§ **WORK REQUEST**: Return exactly the span of lines in the following data that opens with the line containing "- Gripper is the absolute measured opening" and closes with the line containing "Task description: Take". Include nothing else.

(SOURCE MATERIAL Opens)

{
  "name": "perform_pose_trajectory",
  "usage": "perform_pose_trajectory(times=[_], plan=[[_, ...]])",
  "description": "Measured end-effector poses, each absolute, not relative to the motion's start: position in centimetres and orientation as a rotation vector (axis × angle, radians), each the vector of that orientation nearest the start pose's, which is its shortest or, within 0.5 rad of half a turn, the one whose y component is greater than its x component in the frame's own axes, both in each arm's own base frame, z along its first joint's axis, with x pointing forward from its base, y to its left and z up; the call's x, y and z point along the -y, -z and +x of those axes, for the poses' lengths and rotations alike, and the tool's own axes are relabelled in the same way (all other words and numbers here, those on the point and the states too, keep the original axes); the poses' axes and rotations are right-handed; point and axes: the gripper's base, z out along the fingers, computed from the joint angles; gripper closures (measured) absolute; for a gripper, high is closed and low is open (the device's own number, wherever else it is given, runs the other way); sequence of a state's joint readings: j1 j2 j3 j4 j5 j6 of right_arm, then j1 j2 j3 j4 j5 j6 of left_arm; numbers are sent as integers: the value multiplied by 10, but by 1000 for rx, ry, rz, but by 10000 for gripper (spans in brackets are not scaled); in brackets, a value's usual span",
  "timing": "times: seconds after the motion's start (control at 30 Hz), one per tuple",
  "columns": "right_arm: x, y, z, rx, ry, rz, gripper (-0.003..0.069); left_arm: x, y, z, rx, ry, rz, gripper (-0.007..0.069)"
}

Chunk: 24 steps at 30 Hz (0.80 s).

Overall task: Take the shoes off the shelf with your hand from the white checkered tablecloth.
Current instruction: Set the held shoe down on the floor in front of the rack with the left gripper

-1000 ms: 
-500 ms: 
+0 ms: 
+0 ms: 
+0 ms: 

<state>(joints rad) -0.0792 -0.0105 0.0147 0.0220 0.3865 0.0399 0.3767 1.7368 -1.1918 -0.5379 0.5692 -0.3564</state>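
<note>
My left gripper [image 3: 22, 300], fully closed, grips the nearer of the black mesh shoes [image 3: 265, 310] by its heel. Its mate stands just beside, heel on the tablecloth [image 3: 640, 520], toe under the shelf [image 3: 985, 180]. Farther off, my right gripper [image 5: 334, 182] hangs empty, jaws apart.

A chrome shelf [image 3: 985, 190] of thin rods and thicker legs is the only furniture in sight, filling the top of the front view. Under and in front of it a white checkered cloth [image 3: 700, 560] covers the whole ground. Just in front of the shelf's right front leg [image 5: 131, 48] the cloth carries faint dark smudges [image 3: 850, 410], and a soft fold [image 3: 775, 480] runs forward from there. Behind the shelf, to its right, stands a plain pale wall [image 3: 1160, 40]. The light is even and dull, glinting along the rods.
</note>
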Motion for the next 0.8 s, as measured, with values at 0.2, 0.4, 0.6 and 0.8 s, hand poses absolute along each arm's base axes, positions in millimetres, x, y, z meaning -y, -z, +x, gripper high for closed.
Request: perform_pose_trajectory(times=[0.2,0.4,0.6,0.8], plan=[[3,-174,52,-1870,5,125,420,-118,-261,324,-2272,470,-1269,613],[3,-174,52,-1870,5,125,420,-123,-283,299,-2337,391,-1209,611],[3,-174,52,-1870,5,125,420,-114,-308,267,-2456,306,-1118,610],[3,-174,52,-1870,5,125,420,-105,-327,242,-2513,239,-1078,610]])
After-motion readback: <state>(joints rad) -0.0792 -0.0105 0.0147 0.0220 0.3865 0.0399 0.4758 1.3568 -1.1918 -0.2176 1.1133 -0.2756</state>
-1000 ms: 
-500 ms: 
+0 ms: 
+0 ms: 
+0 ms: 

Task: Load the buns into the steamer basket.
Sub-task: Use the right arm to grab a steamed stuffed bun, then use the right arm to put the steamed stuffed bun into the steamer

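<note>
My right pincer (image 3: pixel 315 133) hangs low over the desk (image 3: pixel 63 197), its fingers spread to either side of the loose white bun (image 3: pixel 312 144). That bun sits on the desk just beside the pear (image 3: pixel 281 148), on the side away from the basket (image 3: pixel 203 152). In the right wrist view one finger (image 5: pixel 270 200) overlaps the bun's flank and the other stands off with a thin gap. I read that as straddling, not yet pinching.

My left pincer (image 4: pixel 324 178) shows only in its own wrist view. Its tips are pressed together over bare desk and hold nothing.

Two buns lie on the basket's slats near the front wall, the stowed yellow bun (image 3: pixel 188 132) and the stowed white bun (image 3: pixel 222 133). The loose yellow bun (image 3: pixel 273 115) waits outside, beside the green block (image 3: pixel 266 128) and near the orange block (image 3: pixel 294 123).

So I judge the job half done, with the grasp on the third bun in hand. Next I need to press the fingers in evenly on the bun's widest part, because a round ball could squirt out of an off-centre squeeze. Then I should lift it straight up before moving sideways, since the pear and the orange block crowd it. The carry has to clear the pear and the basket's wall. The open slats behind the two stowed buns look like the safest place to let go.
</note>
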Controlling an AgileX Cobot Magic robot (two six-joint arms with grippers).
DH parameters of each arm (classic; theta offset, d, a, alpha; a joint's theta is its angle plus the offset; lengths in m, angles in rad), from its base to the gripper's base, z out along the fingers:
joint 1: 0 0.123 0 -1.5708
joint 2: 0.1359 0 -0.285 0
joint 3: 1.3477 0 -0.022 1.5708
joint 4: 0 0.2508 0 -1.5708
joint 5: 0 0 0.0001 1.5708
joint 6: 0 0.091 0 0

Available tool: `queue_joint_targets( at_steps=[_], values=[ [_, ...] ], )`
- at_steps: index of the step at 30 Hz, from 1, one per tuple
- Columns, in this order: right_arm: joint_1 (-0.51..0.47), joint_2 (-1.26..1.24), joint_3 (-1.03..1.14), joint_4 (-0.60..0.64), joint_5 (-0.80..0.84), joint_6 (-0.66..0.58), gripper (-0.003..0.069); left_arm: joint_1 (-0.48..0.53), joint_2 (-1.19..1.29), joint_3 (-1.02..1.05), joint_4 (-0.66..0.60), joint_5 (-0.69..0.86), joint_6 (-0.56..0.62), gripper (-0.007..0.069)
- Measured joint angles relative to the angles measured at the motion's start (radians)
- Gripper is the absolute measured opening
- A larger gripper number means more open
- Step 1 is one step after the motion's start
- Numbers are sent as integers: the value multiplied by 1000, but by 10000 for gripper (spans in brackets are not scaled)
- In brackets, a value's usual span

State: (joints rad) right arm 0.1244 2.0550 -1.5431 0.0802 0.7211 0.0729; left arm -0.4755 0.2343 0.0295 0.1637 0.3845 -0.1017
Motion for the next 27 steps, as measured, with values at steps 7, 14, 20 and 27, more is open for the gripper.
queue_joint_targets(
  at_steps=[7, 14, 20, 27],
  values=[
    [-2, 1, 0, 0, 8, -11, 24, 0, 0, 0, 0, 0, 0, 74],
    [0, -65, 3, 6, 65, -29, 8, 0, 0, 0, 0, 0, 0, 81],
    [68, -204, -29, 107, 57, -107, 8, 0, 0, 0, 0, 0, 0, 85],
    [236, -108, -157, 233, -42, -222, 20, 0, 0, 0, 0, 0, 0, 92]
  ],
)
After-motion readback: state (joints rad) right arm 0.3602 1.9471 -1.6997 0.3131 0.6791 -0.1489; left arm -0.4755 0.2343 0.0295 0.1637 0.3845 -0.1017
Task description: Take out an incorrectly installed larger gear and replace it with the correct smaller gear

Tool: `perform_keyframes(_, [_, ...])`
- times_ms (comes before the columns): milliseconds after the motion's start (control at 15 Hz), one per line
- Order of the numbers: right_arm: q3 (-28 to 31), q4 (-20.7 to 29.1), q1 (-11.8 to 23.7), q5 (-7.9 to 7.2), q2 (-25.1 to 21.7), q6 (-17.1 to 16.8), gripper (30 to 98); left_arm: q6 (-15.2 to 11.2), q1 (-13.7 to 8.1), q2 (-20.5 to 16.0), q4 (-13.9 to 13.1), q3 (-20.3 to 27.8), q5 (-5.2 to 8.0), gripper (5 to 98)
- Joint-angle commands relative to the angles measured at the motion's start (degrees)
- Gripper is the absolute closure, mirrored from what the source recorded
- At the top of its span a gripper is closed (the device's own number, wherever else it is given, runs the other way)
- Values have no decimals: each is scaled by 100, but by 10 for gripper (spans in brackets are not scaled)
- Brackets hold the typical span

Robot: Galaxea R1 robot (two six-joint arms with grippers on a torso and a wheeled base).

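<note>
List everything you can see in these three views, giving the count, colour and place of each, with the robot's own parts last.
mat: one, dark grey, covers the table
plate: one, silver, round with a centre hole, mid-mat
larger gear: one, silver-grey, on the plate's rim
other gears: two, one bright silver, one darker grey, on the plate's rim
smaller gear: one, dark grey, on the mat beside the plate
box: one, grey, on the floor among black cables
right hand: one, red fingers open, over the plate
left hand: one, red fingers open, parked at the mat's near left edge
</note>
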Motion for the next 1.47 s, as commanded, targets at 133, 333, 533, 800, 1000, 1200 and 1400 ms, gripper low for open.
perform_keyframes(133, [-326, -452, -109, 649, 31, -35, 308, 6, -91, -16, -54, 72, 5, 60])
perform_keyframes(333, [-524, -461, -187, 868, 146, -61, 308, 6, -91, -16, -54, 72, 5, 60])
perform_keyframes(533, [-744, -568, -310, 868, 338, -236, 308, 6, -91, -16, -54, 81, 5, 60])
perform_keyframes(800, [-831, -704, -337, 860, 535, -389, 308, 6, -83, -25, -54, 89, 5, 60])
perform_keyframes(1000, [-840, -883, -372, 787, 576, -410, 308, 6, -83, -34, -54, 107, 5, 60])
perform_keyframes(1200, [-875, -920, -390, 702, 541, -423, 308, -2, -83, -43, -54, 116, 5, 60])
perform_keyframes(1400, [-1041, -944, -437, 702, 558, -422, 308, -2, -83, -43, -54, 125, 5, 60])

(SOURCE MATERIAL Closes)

§ **ANSWER TO THIS PROBLEM**:
- Gripper is the absolute measured opening
- A larger gripper number means more open
- Step 1 is one step after the motion's start
- Numbers are sent as integers: the value multiplied by 1000, but by 10000 for gripper (spans in brackets are not scaled)
- In brackets, a value's usual span

State: (joints rad) right arm 0.1244 2.0550 -1.5431 0.0802 0.7211 0.0729; left arm -0.4755 0.2343 0.0295 0.1637 0.3845 -0.1017
Motion for the next 27 steps, as measured, with values at steps 7, 14, 20 and 27, more is open for the gripper.
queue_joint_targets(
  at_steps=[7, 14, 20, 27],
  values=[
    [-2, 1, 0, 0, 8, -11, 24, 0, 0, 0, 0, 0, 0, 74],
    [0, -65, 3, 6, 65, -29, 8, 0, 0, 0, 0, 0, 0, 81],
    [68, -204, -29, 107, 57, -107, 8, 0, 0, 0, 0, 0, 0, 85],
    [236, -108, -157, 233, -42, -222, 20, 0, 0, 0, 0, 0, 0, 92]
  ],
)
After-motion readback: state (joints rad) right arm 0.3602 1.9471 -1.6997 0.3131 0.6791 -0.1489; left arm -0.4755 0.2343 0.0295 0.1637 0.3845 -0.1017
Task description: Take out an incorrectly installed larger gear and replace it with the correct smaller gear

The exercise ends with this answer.